EXERCISE INSTRUCTIONS:
Repeat the lines below exactly as they appear, but leave out the images.

DATA:

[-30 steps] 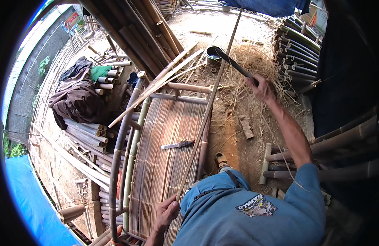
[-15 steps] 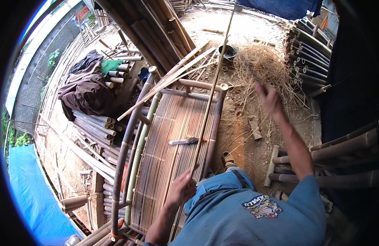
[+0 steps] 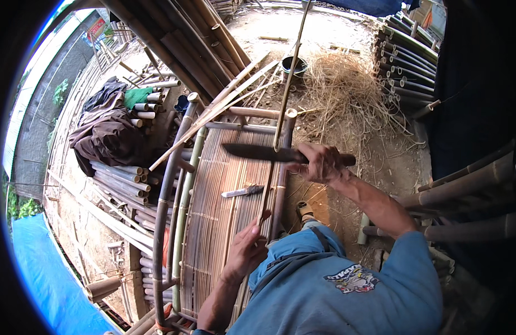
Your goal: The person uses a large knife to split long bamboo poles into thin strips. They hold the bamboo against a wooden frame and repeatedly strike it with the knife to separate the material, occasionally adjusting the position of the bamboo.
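My right hand (image 3: 320, 163) is wrapped round the handle of a machete (image 3: 249, 152), whose dark, slightly blurred blade points left. The blade lies across a long bamboo strip (image 3: 286, 100), hiding a short piece of it; whether it cuts in, I cannot tell. Lower down, my left hand (image 3: 247, 252) is closed on the strip's near part, thumb up along it. Below both is a bamboo bench (image 3: 213, 223) with a slatted top. On the slats rests a smaller knife (image 3: 241, 192) with a pale blade and dark wrapped handle, touched by neither hand.
Split bamboo lengths (image 3: 213, 120) lean across the bench's far left corner. Beyond it stand a dark bucket (image 3: 294, 66) and a heap of shavings (image 3: 344, 84). Bamboo poles (image 3: 121, 184) are stacked at left under dark cloth (image 3: 110, 137). More bamboo frames (image 3: 464, 206) stand at right.
My right hand has come down and left, bringing the machete, blurred before, across the strip. My left hand still grips the strip in about the same place. The whole view has shifted slightly.
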Available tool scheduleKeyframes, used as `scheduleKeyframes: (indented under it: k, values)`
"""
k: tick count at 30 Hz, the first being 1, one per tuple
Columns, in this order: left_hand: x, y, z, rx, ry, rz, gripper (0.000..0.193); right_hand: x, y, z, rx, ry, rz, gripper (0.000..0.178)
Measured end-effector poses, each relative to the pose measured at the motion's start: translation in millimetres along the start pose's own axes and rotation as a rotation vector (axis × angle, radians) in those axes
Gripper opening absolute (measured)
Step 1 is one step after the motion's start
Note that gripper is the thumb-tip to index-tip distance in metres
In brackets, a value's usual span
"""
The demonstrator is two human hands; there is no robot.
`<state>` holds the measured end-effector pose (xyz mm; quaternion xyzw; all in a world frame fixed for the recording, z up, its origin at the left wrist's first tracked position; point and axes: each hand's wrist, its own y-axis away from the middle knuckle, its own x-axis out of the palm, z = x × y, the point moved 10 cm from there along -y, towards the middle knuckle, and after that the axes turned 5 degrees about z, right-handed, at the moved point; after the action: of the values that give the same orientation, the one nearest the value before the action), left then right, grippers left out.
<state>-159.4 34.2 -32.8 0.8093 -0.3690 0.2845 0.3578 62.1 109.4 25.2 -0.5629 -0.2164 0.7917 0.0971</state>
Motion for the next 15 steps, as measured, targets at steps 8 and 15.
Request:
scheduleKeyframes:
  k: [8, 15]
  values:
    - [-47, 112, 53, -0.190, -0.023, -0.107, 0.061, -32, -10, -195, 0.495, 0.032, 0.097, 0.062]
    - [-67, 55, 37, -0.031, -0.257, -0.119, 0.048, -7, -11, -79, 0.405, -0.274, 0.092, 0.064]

TASK OUTPUT:
[-30 steps] 
[-15 steps] 
[+0 steps] 
Your goal: The person uses a large knife to split long bamboo poles into thin strips. They hold the bamboo against a wooden frame and repeatedly strike it with the knife to separate the material, occasionally adjusting the position of the bamboo.
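My right hand (image 3: 320, 163) is wrapped round the handle of a machete (image 3: 249, 152), whose dark, slightly blurred blade points left. The blade lies across a long bamboo strip (image 3: 286, 100), hiding a short piece of it; whether it cuts in, I cannot tell. Lower down, my left hand (image 3: 247, 252) is closed on the strip's near part, thumb up along it. Below both is a bamboo bench (image 3: 213, 223) with a slatted top. On the slats rests a smaller knife (image 3: 241, 192) with a pale blade and dark wrapped handle, touched by neither hand.
Split bamboo lengths (image 3: 213, 120) lean across the bench's far left corner. Beyond it stand a dark bucket (image 3: 294, 66) and a heap of shavings (image 3: 344, 84). Bamboo poles (image 3: 121, 184) are stacked at left under dark cloth (image 3: 110, 137). More bamboo frames (image 3: 464, 206) stand at right.
My right hand has come down and left, bringing the machete, blurred before, across the strip. My left hand still grips the strip in about the same place. The whole view has shifted slightly.
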Available tool scheduleKeyframes, used as `scheduleKeyframes: (indented under it: k, values)`
"""
k: tick count at 30 Hz, the first being 1, one per tuple
Columns, in this order: left_hand: x, y, z, rx, ry, rz, gripper (0.000..0.193); right_hand: x, y, z, rx, ry, rz, gripper (0.000..0.178)
Measured end-effector poses, each relative to the pose measured at the motion's start: translation in millimetres along the start pose's own axes and rotation as a rotation vector (axis × angle, radians) in those axes
Gripper opening absolute (measured)
Step 1 is one step after the motion's start
Note that gripper is the thumb-tip to index-tip distance in metres
In brackets, a value's usual span
"""
The demonstrator is two human hands; there is no robot.
`<state>` holds the measured end-effector pose (xyz mm; quaternion xyzw; all in a world frame fixed for the recording, z up, its origin at the left wrist's first tracked position; point and axes: each hand's wrist, its own y-axis away from the middle knuckle, its own x-axis out of the palm, z = x × y, the point moved 10 cm from there along -y, towards the middle knuckle, and after that the axes turned 5 degrees about z, right-handed, at the moved point; after the action: of the values that give the same orientation, the one nearest the value before the action), left then right, grippers left out.
<state>-159.4 34.2 -32.8 0.8093 -0.3690 0.2845 0.3578 62.1 109.4 25.2 -0.5629 -0.2164 0.7917 0.0971</state>
Motion for the next 15 steps, as measured, targets at steps 8 and 15.
Request:
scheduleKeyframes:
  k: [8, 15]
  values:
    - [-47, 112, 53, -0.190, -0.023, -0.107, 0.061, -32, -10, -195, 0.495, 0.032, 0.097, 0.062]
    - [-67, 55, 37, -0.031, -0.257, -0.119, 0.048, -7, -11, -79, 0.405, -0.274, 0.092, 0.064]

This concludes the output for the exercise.